**GOAL OF THE EXERCISE:** Search the listing for the word "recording". Copy every line where it is found.
----------------
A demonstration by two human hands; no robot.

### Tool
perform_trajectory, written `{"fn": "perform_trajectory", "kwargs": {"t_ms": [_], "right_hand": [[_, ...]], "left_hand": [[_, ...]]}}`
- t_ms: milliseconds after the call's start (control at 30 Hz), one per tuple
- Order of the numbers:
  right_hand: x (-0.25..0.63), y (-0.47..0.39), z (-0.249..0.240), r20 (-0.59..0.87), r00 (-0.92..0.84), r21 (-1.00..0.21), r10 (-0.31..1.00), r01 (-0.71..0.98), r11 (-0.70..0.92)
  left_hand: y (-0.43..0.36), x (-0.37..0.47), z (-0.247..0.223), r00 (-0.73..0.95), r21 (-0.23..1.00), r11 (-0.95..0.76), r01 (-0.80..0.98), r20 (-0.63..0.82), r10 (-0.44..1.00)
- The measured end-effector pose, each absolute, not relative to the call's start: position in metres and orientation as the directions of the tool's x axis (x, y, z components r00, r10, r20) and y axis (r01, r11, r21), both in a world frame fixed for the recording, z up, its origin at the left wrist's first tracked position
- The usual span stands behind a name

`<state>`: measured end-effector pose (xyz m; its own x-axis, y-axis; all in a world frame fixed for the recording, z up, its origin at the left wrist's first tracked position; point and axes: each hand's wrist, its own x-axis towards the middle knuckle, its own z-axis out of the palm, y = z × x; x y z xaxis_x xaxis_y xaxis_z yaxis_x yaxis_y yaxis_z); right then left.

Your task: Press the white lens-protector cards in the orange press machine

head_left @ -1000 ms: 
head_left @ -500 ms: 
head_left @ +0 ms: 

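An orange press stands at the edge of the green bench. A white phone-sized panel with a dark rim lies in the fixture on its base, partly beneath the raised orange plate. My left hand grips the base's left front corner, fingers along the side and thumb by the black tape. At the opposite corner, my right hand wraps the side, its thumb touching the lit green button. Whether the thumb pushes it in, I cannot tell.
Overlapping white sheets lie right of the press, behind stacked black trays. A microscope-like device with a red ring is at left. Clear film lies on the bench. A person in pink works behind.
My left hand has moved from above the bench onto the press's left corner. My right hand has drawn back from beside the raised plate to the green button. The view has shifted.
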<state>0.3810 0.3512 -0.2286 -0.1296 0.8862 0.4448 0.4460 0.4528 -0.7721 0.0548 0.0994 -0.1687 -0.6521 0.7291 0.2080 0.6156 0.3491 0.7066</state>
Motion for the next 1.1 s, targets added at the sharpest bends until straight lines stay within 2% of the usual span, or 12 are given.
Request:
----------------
**WRITTEN ANSWER:**
- The measured end-effector pose, each absolute, not relative to the call's start: position in metres and orientation as the directions of the tool's x axis (x, y, z components r00, r10, r20) and y axis (r01, r11, r21), both in a world frame fixed for the recording, z up, its origin at the left wrist's first tracked position
`<state>`: measured end-effector pose (xyz m; its own x-axis, y-axis; all in a world frame fixed for the recording, z up, its origin at the left wrist's first tracked position; point and axes: each hand's wrist, its own x-axis towards the middle knuckle, its own z-axis out of the palm, y = z × x; x y z xaxis_x xaxis_y xaxis_z yaxis_x yaxis_y yaxis_z); right then left.

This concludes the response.